Make bold predictions — then check them
State a specific, testable prediction about the future and record it before you see the outcome.
Why it works
Popper favored bold, highly specific predictions because they carry high falsification risk — they are easy to prove wrong, so surviving them is genuinely informative. Vague predictions survive almost any outcome; bold ones do not. Making predictions in advance and tracking them also builds the feedback loop that calibration requires: without records, outcomes are absorbed into narrative and the real hit rate is invisible.
How to do it
- Before acting on a belief, write a specific prediction: "If X is true, then Y will happen by [date]."
- Set a reminder to review the outcome at the specified time.
- Score the prediction as accurate, partially accurate, or wrong.

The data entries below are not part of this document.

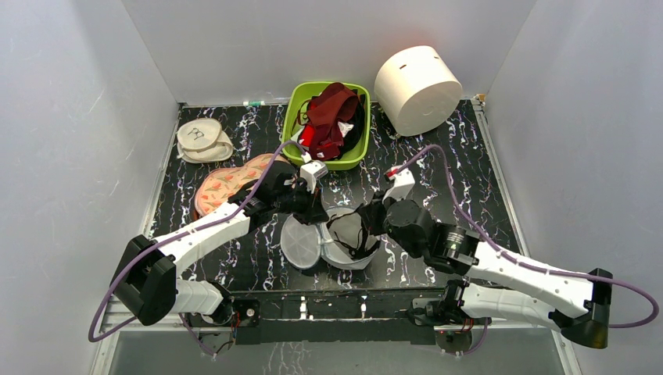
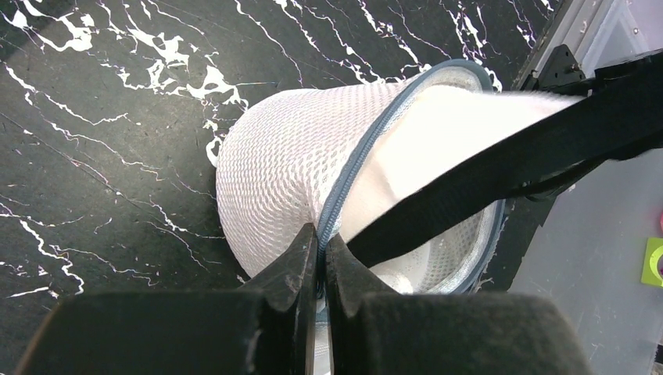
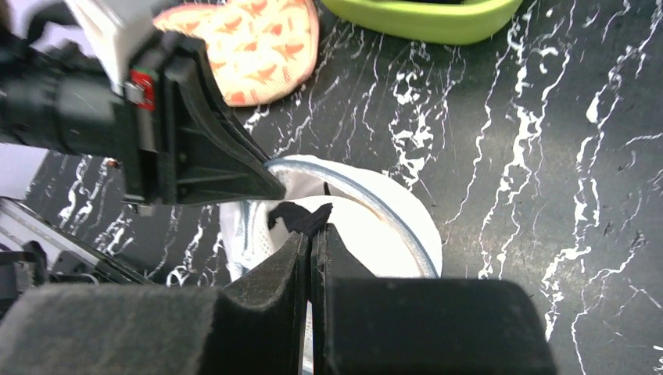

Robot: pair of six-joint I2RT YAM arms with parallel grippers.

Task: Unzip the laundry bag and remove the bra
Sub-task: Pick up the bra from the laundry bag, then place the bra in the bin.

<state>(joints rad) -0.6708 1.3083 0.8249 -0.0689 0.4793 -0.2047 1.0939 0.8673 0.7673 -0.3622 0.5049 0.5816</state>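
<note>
Two grippers, both closed: left gripper point(image 2: 317, 237) pinching one laundry bag point(image 2: 274, 172) zip rim, right gripper point(image 3: 311, 236) clamping one dark strap point(image 3: 298, 216).

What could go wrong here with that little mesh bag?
1. The right tool pinches only a thin dark bra strap, pulled taut; it might slip out or snag on the zip rim.
2. The left tool holds the laundry bag only by that rim, so the bag could tip or drag along.

Left tool point(image 2: 320, 234) clamped tight, right tool point(image 3: 311, 234) pinched tight, both angled inward, near each other
</note>
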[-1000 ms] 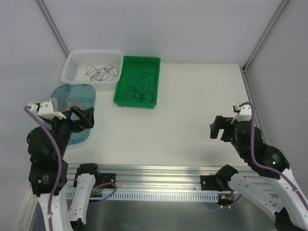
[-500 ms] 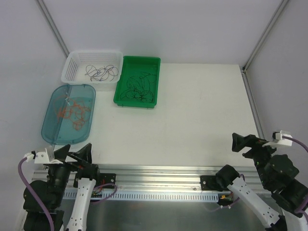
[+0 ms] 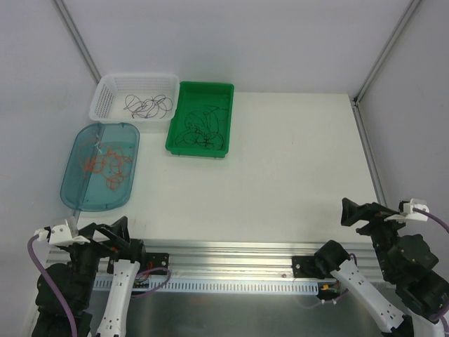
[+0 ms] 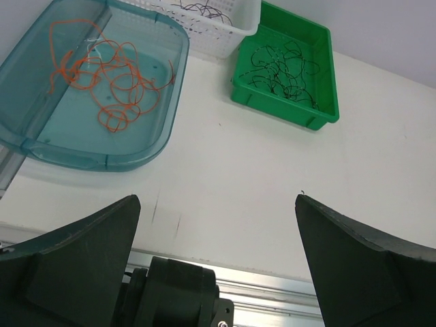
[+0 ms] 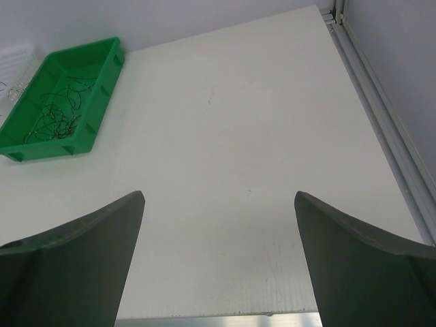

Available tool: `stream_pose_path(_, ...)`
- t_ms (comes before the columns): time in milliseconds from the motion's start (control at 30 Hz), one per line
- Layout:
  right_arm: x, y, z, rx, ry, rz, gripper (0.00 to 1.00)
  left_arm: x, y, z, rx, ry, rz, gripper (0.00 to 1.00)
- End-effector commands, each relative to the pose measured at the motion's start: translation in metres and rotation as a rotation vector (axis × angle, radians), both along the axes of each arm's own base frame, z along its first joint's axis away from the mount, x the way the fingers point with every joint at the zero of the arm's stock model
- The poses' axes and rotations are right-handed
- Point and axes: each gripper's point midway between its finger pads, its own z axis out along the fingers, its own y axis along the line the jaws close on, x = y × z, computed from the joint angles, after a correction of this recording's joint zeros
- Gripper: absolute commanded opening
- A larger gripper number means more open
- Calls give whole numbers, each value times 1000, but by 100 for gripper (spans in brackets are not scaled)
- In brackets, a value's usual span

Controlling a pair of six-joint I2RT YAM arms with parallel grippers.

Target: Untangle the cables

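- The left gripper [image 4: 214, 201] is hovering low over the near-left edge of the table [image 3: 280, 161], its jaws standing wide apart and holding nothing.
- The right gripper [image 5: 218, 197] is hanging over the near-right edge, likewise spread wide and empty, well apart from every container.
- The red-orange cables [image 4: 109, 75] are lying in loose, overlapping loops inside the teal tray [image 4: 41, 136] at the left.
- The black cables [image 3: 147, 105] are sitting in the white basket [image 3: 105, 88] at the far left.
- Darker cables [image 4: 283, 68] are curling together in the green tray [image 4: 272, 102], just right of the basket.
- No wire is showing on the bare table between the arms and the containers.
- Judging by this, the sorting by colour is looking done or nearly so, and both arms are appearing parked.
- Any next move is calling for a long reach to the far left. It also needs a fine pinch on a single hair-thin strand, since the loops in each container are crossing one another.
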Motion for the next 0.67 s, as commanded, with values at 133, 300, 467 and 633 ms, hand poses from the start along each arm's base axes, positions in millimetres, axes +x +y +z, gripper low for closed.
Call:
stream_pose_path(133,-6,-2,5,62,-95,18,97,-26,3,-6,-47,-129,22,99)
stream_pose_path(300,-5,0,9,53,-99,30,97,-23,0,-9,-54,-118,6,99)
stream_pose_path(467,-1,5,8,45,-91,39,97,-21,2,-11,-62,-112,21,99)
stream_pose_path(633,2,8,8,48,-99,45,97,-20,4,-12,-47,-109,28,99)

- Adjust the confidence in the underlying belief based on the score.
Evidence
Prediction scoring (Brier scores, calibration metrics) is the empirical method behind the Good Judgment Project and prediction markets. Forecasters who track and score predictions show measurably better calibration over time. (observational)
Benefits depend on honest scoring; selective memory of successes and forgetting failures undermines the calibration loop entirely.
Sources
- Tetlock & Gardner (2015), Superforecasting — prediction tracking and calibration improvement
Common mistake
Making a bold prediction and then, when it fails, redefining what you predicted — "I didn’t mean literally by that date" — which converts a falsifiable prediction into an unfalsifiable one.